Underneath the horrible pink tracksuit she was wearing a proper white football kit that used to belong to Phillip, and she looked really good. I’d warned her against doing any cartwheels, but I think she probably knew that already. She ran so fast her feet hardly seemed to touch the ground.

  I looked at the opposition. They didn’t know what to think about Jennifer. You could see from their faces that they wanted to laugh, but there was also something a bit like fear in their eyes. They could see that Jennifer was fast and sporty, and I reckon they were imagining what everyone would say if they got beat by a team with a girl in it.

  Then Dockery stepped forward. ‘No girls allowed!’ he shouted.

  ‘Says who?’ I shouted back. ‘We never said anything about girls playing or not playing, so that means they can. If you’re afraid to play us, then fine. We win.’

  There was a sort of murmur from the crowd then. I think they saw that we were being fair and Dockery wasn’t.

  Dockery clamped his mouth shut after that. Carl was still hovering about, unsure what to do or where to go. ‘Come on then,’ Dockery shouted at him. ‘Sort your kit out.’

  Then Carl took off his white shirt and underneath it he was wearing a blue one.

  The crowd laughed at that, and someone shouted out, ‘Cheats’, but when Dockery went over towards them, most of the kids went quiet. They were still scared of him. And so was I.

  Chapter Sixteen

  THE BIG MATCH

  Noah, Oliver, Luke, Jamie, The Moan and Jennifer gathered round while I gave them a last quick team talk.
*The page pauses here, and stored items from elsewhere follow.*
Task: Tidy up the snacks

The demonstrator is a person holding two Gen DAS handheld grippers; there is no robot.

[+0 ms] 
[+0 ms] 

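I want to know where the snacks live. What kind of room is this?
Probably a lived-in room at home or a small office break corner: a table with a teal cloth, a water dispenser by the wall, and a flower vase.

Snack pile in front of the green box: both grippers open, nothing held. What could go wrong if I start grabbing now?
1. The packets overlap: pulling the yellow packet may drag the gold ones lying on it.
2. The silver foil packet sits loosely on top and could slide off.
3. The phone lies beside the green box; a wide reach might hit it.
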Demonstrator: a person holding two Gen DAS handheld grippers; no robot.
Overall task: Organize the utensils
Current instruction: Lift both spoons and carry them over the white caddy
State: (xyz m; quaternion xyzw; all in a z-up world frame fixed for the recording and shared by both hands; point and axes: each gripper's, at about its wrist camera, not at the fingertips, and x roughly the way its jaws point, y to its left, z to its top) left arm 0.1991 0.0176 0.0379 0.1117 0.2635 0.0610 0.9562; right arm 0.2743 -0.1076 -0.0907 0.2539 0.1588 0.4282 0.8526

  ‘Let’s try to pass the ball. And if we can, we should probably try to score. Oh, and we should try to stop them from scoring. If we can score more goals than them, then I think we’ve got a good chance of winning. Any questions?’

  There weren’t any. I then got them all to stand in their positions. Jennifer was going to be our lone striker, taking Carl’s place.

  The opposition lined up in their half. My heart was racing. They all looked so big and strong, and we looked so weak and feeble, especially little Luke and Oliver, who were three years younger than most of the kids in Dockery’s team. It felt like we were up against a gang of giants and ogres and trolls.

  Someone shouted out, ‘OK, let’s go,’ and the next thing we knew they were all charging towards us. They hadn’t bothered with a proper kick-off. We weren’t even ready. Carl passed the ball to Dockery, who ran down the middle of the pitch towards our goal. Luke tried to tackle him, but Dockery just shoved him aside. I shouted ‘Foul’ and ‘Free kick’ but they didn’t stop. Noah tried to get to him, but he wasn’t fast enough. Then Dockery was right in front of our goal, with just Jamie in the way. Jamie’s legs were shaking, and he held his hands and the gloves with the wrong fingers out in front of him. Dockery could have easily slid the ball past him into the net, but he decided to blast it.

  And blast it he did, right into Jamie’s face. It bounced away and went out for a corner.

  It must have hurt like mad, but Jamie didn’t cry, which made me really proud.

  There were complaints from some of Dockery’s team, but he silenced them with a glare. Larkin took the corner. I managed to get to it first and blindly whacked up the pitch, just trying to get it out of the danger zone.

  I didn’t aim for her, but it turned into a brilliant pass to Jennifer.

  All of the Dockery team except for the goalkeeper had come up into our half for the corner. The ball bounced ahead of Jennifer, rolling slowly towards their goal. She leaped after it like a racehorse. Boy, but she looked fantastic, her white kit gleaming in the sun.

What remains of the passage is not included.